*What is expected:* Copy exactly the lines from the beginning of the data down to and including the line holding "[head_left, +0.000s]", without any pictures.

*The data:*
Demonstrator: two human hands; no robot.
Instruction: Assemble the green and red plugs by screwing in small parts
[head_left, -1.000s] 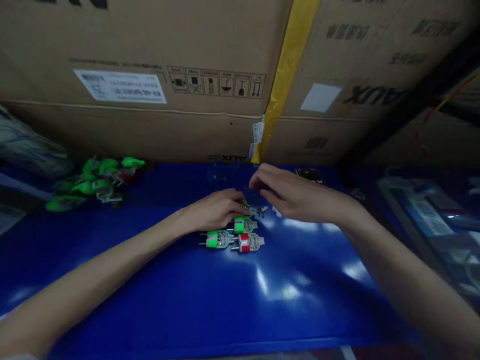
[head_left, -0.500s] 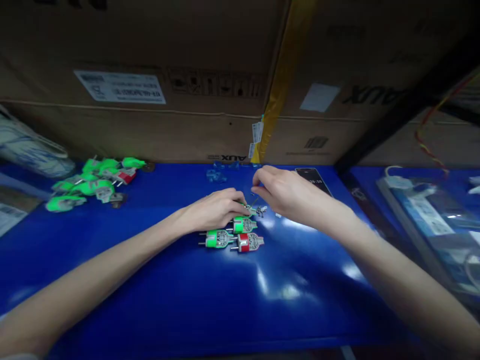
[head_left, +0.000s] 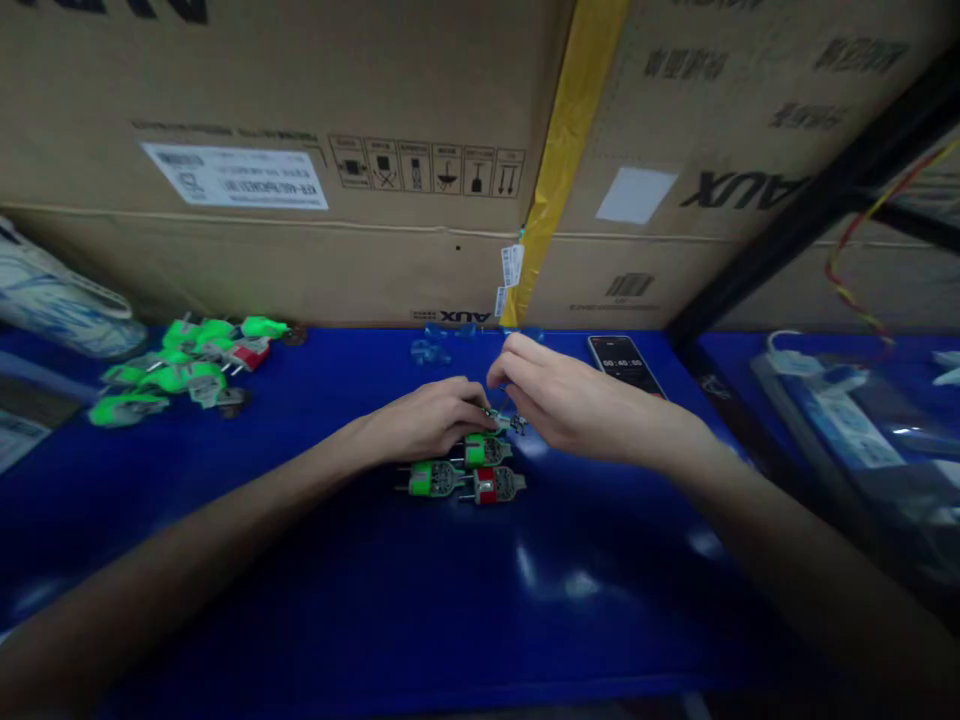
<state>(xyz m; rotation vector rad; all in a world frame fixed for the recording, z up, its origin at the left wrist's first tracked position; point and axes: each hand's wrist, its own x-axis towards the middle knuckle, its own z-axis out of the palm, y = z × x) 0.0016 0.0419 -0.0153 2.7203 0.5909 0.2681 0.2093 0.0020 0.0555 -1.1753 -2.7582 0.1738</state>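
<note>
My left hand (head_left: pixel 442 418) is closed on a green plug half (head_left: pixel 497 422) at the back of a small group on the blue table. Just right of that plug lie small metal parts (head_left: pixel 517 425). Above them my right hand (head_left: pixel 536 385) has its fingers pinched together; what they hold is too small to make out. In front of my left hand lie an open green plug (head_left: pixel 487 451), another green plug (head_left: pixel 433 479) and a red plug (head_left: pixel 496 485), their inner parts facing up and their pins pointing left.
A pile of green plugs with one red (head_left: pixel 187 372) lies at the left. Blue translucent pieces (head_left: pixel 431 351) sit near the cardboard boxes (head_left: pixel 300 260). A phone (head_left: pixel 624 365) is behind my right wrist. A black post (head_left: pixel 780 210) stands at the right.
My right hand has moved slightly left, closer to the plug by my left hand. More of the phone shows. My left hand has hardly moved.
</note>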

*Expected output:*
Demonstrator: two human hands; no robot.
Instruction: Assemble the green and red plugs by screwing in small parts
[head_left, -1.000s] 
[head_left, -0.500s] 
[head_left, +0.000s] 

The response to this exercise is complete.